🚀 成長戦略と将来性 — 東洋紡
コロナ特需が終わり、東洋紡はどこへ向かうのか。バイオ・半導体フィルム・水処理膜の3つの成長エンジンと、BtoB素材メーカーの安定性の根拠を整理する。
安定性の根拠——なぜ潰れにくいのか
BtoBは契約が安定——顧客が大手メーカーだから急にゼロにはならない
東洋紡の顧客は食品メーカー、自動車メーカー、電子部品メーカーなど大手BtoB企業が中心。長期供給契約を結んでいることが多く、消費者の気分に左右されるBtoCほど売上が乱高下しない。
「世界に1〜2社しかない」材料を持っている
PCR検査試薬用の逆転写酵素、液晶フィルム用の特殊離型フィルム——これらは簡単には代替できない。参入障壁の高いニッチ市場で高シェアを維持している素材は、景気変動の影響を受けにくい。
140年以上の歴史——繊維から素材へ何度も変身してきた
1882年の創業から繊維→フィルム→バイオ→高機能素材と時代に合わせて主力事業を変えてきた変化の歴史がある。「古いメーカーは変化できない」という偏見を持たない方がいい。
3つの成長エンジン
AIで変わること・変わらないこと
変わること
- フィルムや素材の品質検査の自動化——AIカメラ・画像認識で欠陥検出
- 製造プロセスの最適化シミュレーション——AIが生産パラメータを自動調整
- 研究開発の材料探索加速——マテリアルズ・インフォマティクスで候補絞り込み
変わらないこと
- 顧客の技術仕様に合わせた素材設計——相手のエンジニアとの深い技術議論はAIが代替できない
- 製造プロセスの現場感覚——実際の工場で素材の「触感・反応」を知る経験は重要
- グローバル顧客との関係構築——信頼関係ベースの長期供給契約は人間が築く
2026中期経営計画の方向性
東洋紡は2026年に向けた中期経営計画で以下を方針化している。
- 選択と集中:繊維商事部門を縮小・撤退し、フィルム・ライフサイエンス・機能材に経営資源を集中
- PBR1倍超の回復:長期間1倍を下回ってきた株価純資産倍率を改善するため、低収益事業の整理と資本効率向上を図る
- バイオ工場への継続投資:敦賀バイオ工場の生産能力増強を継続し、診断薬原料の安定供給体制を強化
ひよぺん対話
コロナのPCR特需が終わったら東洋紡のバイオ事業はどうなるの?
コロナ特需(2020〜2022年)が終わって、バイオ事業の売上は一度大幅に落ちた。これは正直なところ。ただ「PCRが終わり=バイオが終わり」ではない。

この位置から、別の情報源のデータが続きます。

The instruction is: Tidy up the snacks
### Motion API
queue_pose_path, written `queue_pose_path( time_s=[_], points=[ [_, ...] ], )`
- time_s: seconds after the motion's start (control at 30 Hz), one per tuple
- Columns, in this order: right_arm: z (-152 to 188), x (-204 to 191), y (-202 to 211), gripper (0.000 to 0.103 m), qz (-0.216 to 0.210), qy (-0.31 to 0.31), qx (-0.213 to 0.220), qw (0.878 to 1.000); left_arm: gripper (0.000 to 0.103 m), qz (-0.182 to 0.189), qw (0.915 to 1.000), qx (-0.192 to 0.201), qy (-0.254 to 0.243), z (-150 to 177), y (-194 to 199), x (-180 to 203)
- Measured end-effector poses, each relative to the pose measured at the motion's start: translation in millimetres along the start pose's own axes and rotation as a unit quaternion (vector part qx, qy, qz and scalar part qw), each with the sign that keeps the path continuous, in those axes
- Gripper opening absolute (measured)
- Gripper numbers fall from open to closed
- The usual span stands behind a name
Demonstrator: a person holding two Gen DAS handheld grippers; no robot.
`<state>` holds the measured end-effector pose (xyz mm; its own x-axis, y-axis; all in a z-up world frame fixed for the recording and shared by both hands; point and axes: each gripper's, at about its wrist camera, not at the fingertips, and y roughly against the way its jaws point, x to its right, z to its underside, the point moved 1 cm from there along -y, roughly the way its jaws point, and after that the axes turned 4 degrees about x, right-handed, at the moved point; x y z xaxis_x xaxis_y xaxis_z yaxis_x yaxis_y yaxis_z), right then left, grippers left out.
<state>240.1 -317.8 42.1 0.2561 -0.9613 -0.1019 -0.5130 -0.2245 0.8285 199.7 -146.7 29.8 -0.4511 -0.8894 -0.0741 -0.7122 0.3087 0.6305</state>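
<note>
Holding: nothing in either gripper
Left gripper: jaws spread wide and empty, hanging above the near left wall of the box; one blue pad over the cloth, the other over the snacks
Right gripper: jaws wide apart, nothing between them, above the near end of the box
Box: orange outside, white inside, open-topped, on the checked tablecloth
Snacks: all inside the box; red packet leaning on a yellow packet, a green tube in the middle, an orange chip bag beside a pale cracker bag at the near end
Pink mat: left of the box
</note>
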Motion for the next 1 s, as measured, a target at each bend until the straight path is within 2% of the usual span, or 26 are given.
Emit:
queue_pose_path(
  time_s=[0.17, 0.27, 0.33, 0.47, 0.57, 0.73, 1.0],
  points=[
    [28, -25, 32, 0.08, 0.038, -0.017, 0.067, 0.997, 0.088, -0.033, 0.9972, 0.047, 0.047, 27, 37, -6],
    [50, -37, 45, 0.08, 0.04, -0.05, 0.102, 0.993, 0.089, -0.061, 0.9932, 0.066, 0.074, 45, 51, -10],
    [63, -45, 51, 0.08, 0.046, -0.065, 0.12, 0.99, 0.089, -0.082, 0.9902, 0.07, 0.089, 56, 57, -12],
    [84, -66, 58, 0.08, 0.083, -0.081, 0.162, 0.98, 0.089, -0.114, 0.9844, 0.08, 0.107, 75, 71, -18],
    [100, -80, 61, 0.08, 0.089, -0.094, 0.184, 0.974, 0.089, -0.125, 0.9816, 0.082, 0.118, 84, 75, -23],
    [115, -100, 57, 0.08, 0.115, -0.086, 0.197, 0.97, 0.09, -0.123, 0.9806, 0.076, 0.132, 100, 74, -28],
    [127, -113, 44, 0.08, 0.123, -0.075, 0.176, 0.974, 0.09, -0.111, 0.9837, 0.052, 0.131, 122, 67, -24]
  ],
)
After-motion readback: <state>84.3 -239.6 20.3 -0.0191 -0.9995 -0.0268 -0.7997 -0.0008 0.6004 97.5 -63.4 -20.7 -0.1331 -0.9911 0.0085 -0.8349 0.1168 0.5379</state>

PCR法は今もがん診断・遺伝子変異検査・感染症診断の標準技術として使われ続けている。新型コロナが消えても、検査需要は広がってる。東洋紡は敦賀工場への追加投資で生産能力を3倍にしたし、これはコロナ特需ではなく「長期的にバイオ市場が拡大する」と判断したから。
PCR特需後の2025年3月期は売上4,220億円・営業利益167億円と回復傾向。バイオだけに頼らずフィルム・機能材との多角化が安定の源泉だよ。
東洋紡が30年後も生き残れると思う?
BtoB素材メーカーの生命線は「顧客の製造業が存続するかどうか」。食品包装・医療・電子部品・自動車——これらの産業が30年後になくなるかといえば、なくならない。形が変わっても(EVになっても、スマホが次世代デバイスになっても)、「高機能素材への需要」は残る。
東洋紡が140年以上生き残ってきた理由は「時代の変化を先読みして主力事業を変えてきた」から。フィルム市場が縮小してもバイオに軸足を移した。この変化への適応力が続く限り、簡単には潰れない。ただ変化に乗り遅れると厳しい——それはどの会社も同じだよ。